Problem to work on
Lift out, unaltered, the lines of the material below between the line holding "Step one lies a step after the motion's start" and the line holding "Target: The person", counting both.

Excerpted data
--------------------------------

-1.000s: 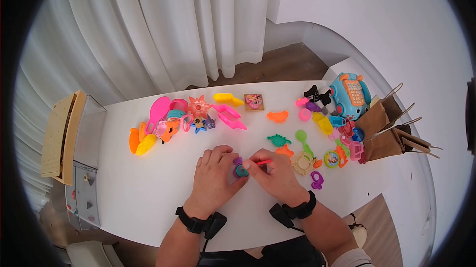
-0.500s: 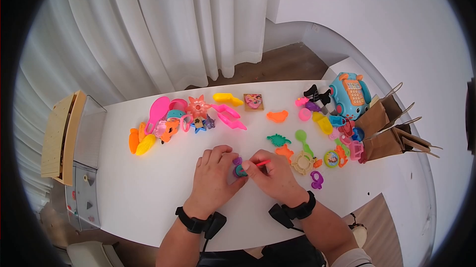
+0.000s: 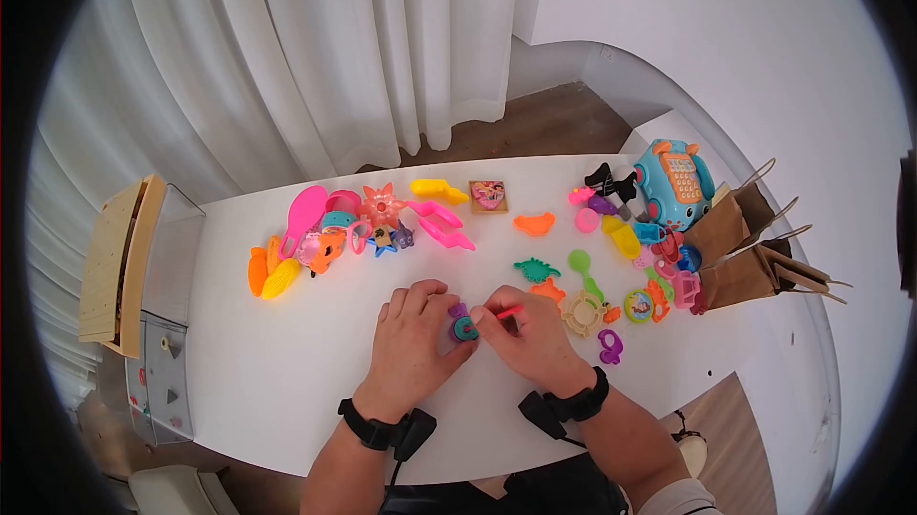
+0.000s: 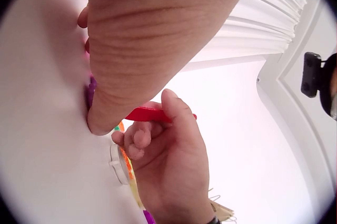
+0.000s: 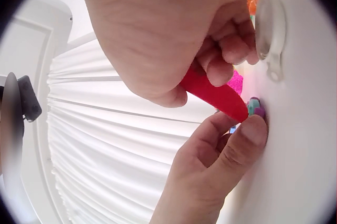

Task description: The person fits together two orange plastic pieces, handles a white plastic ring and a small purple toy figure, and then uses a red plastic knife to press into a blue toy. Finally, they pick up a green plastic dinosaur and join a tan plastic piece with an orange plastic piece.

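Observation:
A small teal and purple toy (image 3: 464, 329) lies on the white table, held between the thumb and fingers of my left hand (image 3: 411, 348). My right hand (image 3: 530, 343) pinches a red flat tool (image 3: 510, 311) between thumb and fingers. In the right wrist view the tip of the red tool (image 5: 221, 99) is at the teal part of the toy (image 5: 254, 107); whether they touch I cannot tell. The left wrist view shows the red tool (image 4: 147, 114) in the right hand (image 4: 174, 166), while the left hand (image 4: 142, 40) hides most of the toy.
Beyond the hands lie an orange piece (image 3: 534, 225), a green dinosaur (image 3: 537, 270) and a beige ring (image 3: 582, 314). Pink, yellow and orange toys stand at the left, including a pink paddle (image 3: 306, 215). At the right are a toy phone (image 3: 674, 185) and paper bags (image 3: 735, 271).
The red tool in my right hand has shifted and tilted slightly over the toy, and more of the teal top shows. My left hand stays in place.

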The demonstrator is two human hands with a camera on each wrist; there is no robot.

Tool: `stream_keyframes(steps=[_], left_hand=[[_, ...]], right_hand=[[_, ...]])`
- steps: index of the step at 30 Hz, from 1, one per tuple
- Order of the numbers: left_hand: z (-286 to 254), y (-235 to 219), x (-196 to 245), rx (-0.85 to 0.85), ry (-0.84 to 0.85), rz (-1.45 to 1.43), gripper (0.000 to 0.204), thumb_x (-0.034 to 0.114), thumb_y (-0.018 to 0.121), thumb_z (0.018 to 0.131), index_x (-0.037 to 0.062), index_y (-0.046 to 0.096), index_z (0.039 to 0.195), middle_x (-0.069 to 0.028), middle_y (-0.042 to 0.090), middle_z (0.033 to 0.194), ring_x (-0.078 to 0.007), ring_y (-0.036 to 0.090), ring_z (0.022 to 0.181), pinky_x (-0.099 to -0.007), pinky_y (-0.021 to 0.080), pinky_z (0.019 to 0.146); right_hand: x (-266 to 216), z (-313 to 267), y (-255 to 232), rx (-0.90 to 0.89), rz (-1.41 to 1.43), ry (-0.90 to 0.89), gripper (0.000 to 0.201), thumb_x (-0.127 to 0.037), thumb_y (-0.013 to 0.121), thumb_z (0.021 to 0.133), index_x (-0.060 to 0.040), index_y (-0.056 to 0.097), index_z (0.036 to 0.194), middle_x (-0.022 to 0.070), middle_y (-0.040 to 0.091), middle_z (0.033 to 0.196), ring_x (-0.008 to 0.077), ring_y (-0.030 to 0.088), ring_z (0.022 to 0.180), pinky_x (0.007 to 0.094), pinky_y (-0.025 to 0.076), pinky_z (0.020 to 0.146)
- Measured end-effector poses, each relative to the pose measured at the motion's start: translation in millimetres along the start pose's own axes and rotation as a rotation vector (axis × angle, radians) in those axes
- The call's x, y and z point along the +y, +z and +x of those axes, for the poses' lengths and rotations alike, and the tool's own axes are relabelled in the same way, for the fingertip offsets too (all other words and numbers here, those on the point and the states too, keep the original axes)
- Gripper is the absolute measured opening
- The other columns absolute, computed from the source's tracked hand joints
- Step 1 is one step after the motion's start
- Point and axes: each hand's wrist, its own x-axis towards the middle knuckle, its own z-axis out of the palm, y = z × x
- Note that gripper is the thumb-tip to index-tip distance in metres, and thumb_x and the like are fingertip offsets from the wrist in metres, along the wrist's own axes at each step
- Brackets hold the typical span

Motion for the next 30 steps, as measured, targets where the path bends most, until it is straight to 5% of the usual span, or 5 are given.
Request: stream_keyframes(steps=[30], left_hand=[[-0.9, 1.8, -1.6, -0.011, 0.016, 0.013, 0.056, 0.023, 0.089, 0.072, 0.0077, 0.067, 0.121, -0.0085, 0.059, 0.13, -0.0308, 0.057, 0.116, -0.0428, 0.047, 0.098]], right_hand=[[3.1, 0.3, -2.1, -0.005, -0.028, 0.038, 0.025, -0.025, 0.073, 0.098, -0.003, 0.068, 0.086, 0.0081, 0.065, 0.062, 0.0168, 0.063, 0.054, 0.0303, 0.047, 0.054]])
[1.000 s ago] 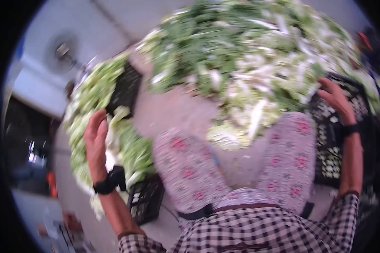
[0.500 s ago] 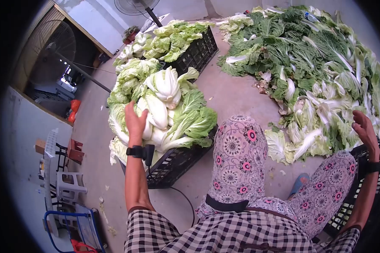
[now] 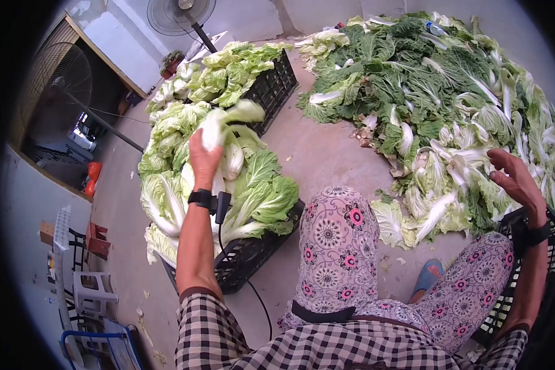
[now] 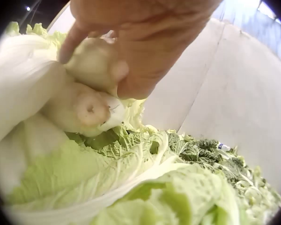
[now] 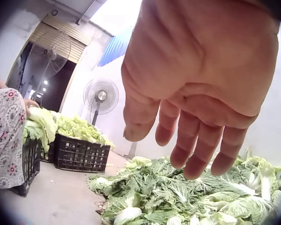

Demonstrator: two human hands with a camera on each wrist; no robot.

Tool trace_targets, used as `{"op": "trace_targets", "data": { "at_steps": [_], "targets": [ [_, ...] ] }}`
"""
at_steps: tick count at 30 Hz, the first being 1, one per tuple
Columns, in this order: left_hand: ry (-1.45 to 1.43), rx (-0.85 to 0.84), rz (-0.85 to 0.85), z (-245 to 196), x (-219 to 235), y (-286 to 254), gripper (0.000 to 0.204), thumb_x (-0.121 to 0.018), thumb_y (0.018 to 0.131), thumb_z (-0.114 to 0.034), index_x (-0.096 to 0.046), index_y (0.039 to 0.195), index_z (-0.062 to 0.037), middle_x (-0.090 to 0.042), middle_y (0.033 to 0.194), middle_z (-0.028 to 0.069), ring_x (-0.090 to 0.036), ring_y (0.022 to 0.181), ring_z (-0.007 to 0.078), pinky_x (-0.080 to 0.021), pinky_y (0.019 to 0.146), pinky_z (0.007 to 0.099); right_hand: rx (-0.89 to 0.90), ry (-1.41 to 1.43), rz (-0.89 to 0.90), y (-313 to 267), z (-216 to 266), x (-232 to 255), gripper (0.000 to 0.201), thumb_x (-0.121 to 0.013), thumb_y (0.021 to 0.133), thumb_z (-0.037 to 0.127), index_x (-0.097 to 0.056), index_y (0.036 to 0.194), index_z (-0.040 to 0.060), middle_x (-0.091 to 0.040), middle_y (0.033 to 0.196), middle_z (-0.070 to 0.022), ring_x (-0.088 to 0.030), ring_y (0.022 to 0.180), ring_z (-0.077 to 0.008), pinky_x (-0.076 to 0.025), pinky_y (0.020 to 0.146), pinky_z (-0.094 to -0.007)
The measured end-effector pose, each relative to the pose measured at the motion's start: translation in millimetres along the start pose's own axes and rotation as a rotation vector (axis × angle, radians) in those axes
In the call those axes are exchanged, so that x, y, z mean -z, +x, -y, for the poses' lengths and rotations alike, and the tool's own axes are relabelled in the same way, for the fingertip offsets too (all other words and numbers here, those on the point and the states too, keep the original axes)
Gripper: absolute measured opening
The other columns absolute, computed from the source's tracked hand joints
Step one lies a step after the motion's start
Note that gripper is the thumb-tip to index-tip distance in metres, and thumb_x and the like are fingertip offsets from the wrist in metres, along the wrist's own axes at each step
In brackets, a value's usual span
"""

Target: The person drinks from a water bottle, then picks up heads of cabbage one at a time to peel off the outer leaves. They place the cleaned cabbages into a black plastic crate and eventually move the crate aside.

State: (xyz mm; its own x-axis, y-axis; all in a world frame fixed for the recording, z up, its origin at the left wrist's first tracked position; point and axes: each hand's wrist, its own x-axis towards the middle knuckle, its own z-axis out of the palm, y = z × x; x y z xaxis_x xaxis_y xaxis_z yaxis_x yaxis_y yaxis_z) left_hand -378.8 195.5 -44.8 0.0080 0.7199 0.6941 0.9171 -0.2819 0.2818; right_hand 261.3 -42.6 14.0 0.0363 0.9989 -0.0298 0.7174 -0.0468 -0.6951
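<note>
My left hand [image 3: 205,161] grips a pale cabbage [image 3: 212,131] above the heaped near crate [image 3: 243,262]; its leafy end is blurred. In the left wrist view, fingers and thumb of the left hand [image 4: 140,47] hold the base of that cabbage [image 4: 94,65], and another cabbage's cut stem [image 4: 91,110] shows just below. My right hand [image 3: 517,179] hangs in the air over the right edge of the leaf pile [image 3: 425,92], holding nothing. The right wrist view shows the right hand [image 5: 196,79] palm on, its fingers loosely bent.
A second black crate [image 3: 276,92] of cabbages stands behind the first. Beside my right knee is another black crate [image 3: 505,296]. Two fans [image 3: 182,12] stand at the back and left. Plastic stools [image 3: 94,290] and a blue-framed item [image 3: 98,336] are at the lower left.
My left hand has closed on a cabbage and raised it from the heap. The right hand remains raised and empty at the right. The head view has turned from its blurred earlier angle.
</note>
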Motion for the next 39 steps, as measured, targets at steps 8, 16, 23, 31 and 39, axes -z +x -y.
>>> {"op": "trace_targets", "data": {
  "at_steps": [8, 16, 23, 31, 39],
  "targets": [
    [-0.766, 0.359, -0.001, -111.7, 83.9, 50.5, 0.067, -0.065, 0.072, -0.012, -0.038, 0.133, -0.0004, -0.057, 0.11, 0.0125, -0.059, 0.092, 0.0177, -0.051, 0.074, 0.0285, 0.27, -0.17, -0.206, 13.8, 31.5, -15.3, 0.058, -0.067, 0.076, 0.018, -0.046, 0.127, 0.0005, -0.051, 0.126, -0.0179, -0.048, 0.117, -0.0287, -0.034, 0.103, -0.0364],
    [-0.894, -0.003, 0.593, -252.9, 69.1, 52.1, 0.068, -0.061, 0.069, -0.02, -0.042, 0.132, -0.0004, -0.056, 0.115, 0.0114, -0.058, 0.099, 0.0187, -0.049, 0.083, 0.0311, 0.612, -0.392, -0.491, -0.1, 88.9, -26.6, 0.099, -0.08, 0.061, 0.028, -0.026, 0.141, 0.0109, -0.031, 0.142, -0.0177, -0.027, 0.133, -0.034, -0.019, 0.111, -0.0421],
    [-1.109, -0.239, 1.153, -375.1, 63.6, 11.1, 0.081, -0.076, 0.067, -0.037, -0.041, 0.13, 0.0004, -0.054, 0.12, 0.0121, -0.052, 0.11, 0.0205, -0.039, 0.096, 0.0331, 0.583, -0.258, -0.269, -0.1, 86.4, -35.2, 0.101, -0.08, 0.057, 0.044, -0.031, 0.136, 0.0065, -0.046, 0.127, -0.019, -0.043, 0.12, -0.0322, -0.035, 0.1, -0.0441],
    [-1.448, -0.154, 1.037, -413.8, 19.5, -18.3, 0.113, -0.08, 0.061, -0.048, -0.014, 0.142, -0.0024, -0.037, 0.136, 0.0194, -0.038, 0.126, 0.0288, -0.036, 0.101, 0.0377, 0.283, 0.587, -0.316, -9.2, 90.7, -16.7, 0.07, -0.077, 0.069, 0.034, -0.046, 0.122, 0.0003, -0.06, 0.108, -0.0121, -0.059, 0.1, -0.0208, -0.047, 0.089, -0.0327],
    [-1.864, 0.283, 0.974, -420.1, -16.6, -42.6, 0.056, -0.07, 0.079, -0.011, -0.04, 0.125, -0.0039, -0.054, 0.118, 0.0085, -0.053, 0.109, 0.0203, -0.045, 0.095, 0.0353, 0.352, 0.405, -0.307, -8.2, 78.1, -31.6, 0.106, -0.078, 0.063, 0.049, -0.023, 0.137, -0.0039, -0.042, 0.129, -0.0247, -0.044, 0.12, -0.0312, -0.035, 0.102, -0.036]
  ]
}}
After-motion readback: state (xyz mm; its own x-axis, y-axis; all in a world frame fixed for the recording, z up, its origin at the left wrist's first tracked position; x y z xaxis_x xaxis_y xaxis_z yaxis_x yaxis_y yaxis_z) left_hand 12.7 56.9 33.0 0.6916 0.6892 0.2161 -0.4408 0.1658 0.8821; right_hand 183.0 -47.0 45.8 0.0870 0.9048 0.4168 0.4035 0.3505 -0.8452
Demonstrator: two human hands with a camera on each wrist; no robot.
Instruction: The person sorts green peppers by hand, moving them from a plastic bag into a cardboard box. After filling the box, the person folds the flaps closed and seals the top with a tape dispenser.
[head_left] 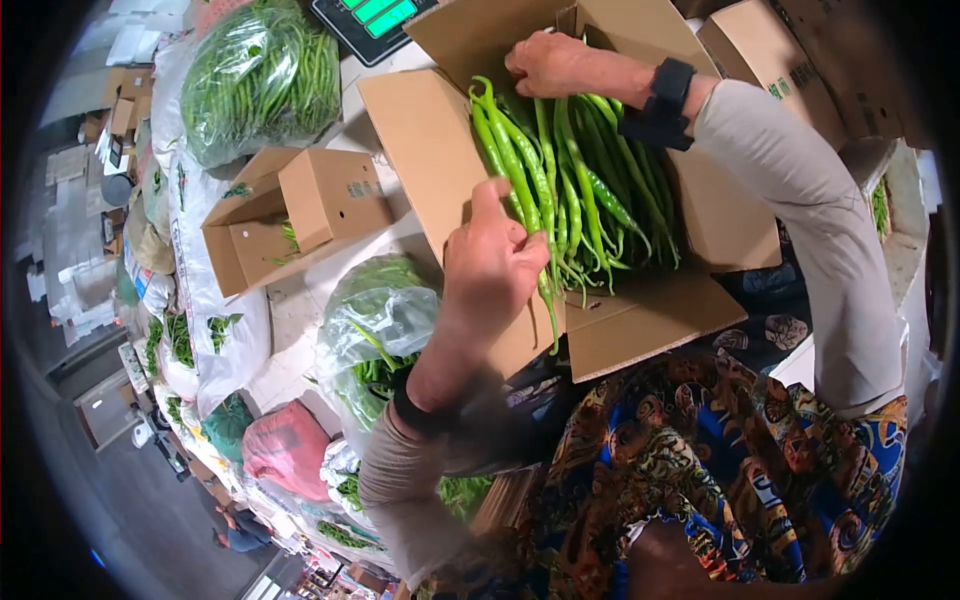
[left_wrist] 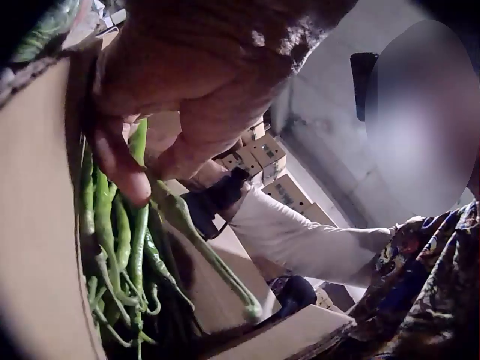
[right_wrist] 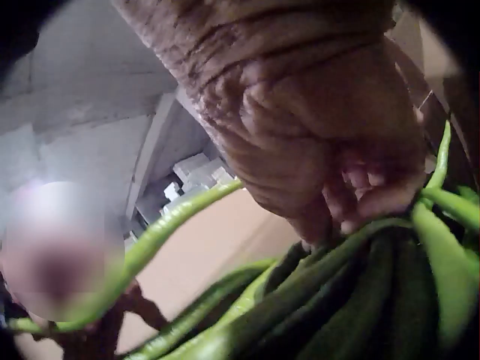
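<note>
Long green chili peppers [head_left: 585, 185] lie lengthwise in a cardboard box [head_left: 415, 150] whose flaps are folded out. At the box's left side, my left hand [head_left: 490, 275] pinches a green chili pepper between thumb and fingers; in the left wrist view a pepper [left_wrist: 206, 244] slants down from the fingertips. My right hand [head_left: 565, 68] reaches in at the far end of the pile. Its curled fingers [right_wrist: 341, 202] hold the ends of some peppers [right_wrist: 330, 292], seen close up in the right wrist view; the fingertips are partly hidden among them.
A clear bag of green peppers [head_left: 265, 85] and a scale with a lit display [head_left: 375, 20] stand beyond the box. To the left are a smaller open carton [head_left: 335, 195] and another plastic bag [head_left: 375, 310]. More cartons [head_left: 775, 60] stand at the right.
</note>
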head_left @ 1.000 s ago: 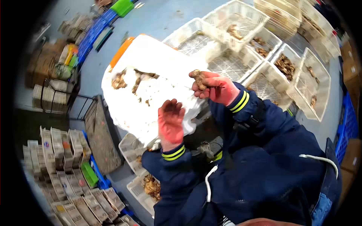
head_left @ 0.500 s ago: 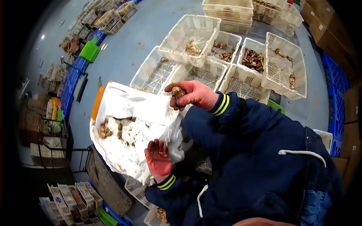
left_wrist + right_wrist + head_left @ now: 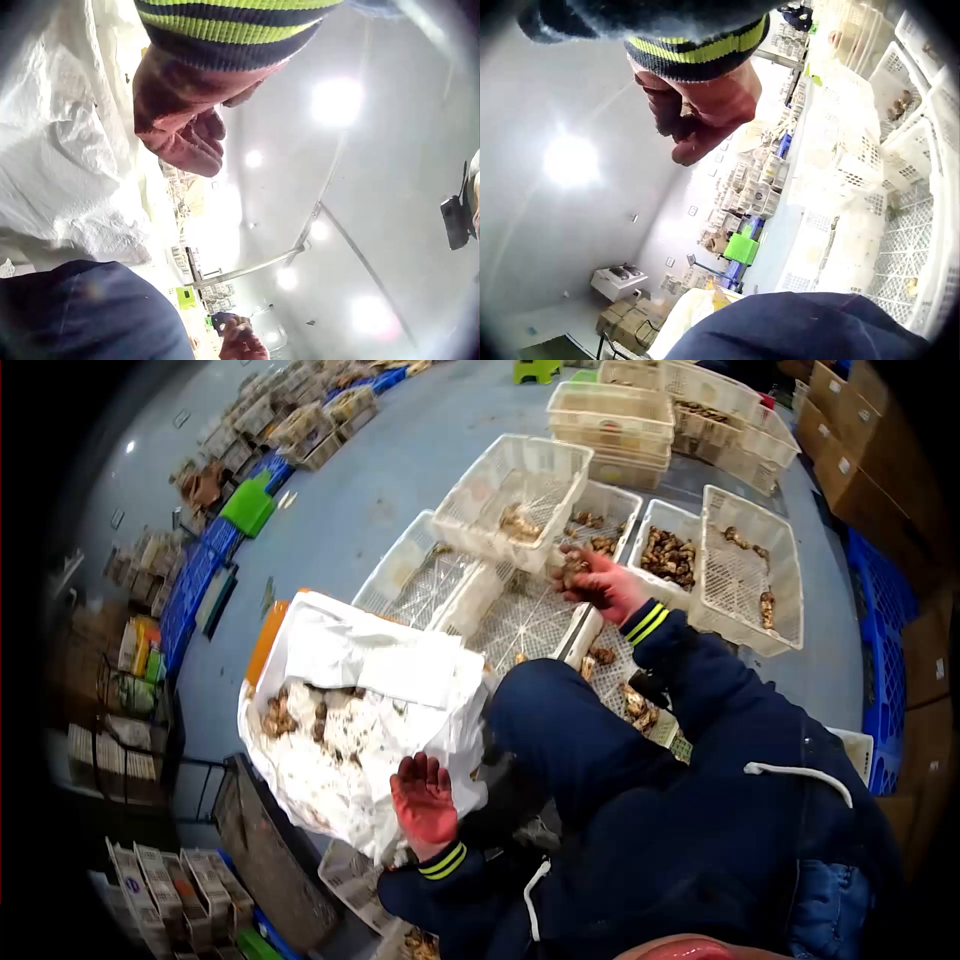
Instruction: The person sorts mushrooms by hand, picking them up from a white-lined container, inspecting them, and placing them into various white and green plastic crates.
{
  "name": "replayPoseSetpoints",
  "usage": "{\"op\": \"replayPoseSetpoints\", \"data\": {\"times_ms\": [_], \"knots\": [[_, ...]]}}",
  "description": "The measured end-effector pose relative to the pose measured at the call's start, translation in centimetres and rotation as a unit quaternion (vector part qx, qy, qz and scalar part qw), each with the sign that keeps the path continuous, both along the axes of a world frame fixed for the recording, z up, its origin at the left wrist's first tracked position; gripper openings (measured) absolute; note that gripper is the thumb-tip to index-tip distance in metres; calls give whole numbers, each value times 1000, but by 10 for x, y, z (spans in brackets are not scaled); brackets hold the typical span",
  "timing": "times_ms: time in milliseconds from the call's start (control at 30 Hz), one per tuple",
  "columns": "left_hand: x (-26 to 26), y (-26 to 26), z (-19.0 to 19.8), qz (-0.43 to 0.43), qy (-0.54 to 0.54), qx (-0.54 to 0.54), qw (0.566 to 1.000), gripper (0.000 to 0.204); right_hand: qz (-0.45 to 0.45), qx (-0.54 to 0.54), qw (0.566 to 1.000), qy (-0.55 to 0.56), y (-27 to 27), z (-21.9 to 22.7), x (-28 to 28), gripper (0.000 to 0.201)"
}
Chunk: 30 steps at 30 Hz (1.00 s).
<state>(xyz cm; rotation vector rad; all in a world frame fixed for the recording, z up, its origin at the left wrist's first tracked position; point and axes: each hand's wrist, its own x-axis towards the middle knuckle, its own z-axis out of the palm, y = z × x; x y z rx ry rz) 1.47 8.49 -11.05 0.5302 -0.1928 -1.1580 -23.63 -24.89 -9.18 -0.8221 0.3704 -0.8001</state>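
Note:
My right hand (image 3: pixel 612 588), in a reddish glove, holds a brown, knobbly mushroom (image 3: pixel 573 567) at its fingertips. It is over the white mesh crates, near the crate (image 3: pixel 520 445) that sits raised on the others. In the right wrist view the mushroom (image 3: pixel 686 112) is mostly hidden by the curled fingers (image 3: pixel 697 145). My left hand (image 3: pixel 424 802) is palm up with relaxed fingers and nothing in it, beside the white-lined box (image 3: pixel 400 660). Inside that box lie several mushrooms (image 3: pixel 279 716) and dark crumbs on the white liner.
A crate of small mushrooms (image 3: pixel 668 556) and a crate with a few mushrooms (image 3: pixel 750 575) stand on the right. Stacked crates (image 3: pixel 610 425) are at the back. Blue pallets (image 3: pixel 880 650) and cardboard boxes (image 3: pixel 855 430) line the right side. My knee (image 3: pixel 570 710) is between box and crates.
My right hand has moved from beside the lined box rightward over the crates, still holding the mushroom. The left hand stays palm up near the box. The head view has shifted.

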Motion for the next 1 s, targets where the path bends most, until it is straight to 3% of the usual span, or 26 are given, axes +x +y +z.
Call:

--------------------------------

Solution for this problem
Step one lies a step after the motion's start
Note that gripper is the thumb-tip to index-tip distance in metres, and thumb_x and the like are fingertip offsets from the wrist in metres, along the wrist's own axes at each step
In brackets, a value's usual span
"""

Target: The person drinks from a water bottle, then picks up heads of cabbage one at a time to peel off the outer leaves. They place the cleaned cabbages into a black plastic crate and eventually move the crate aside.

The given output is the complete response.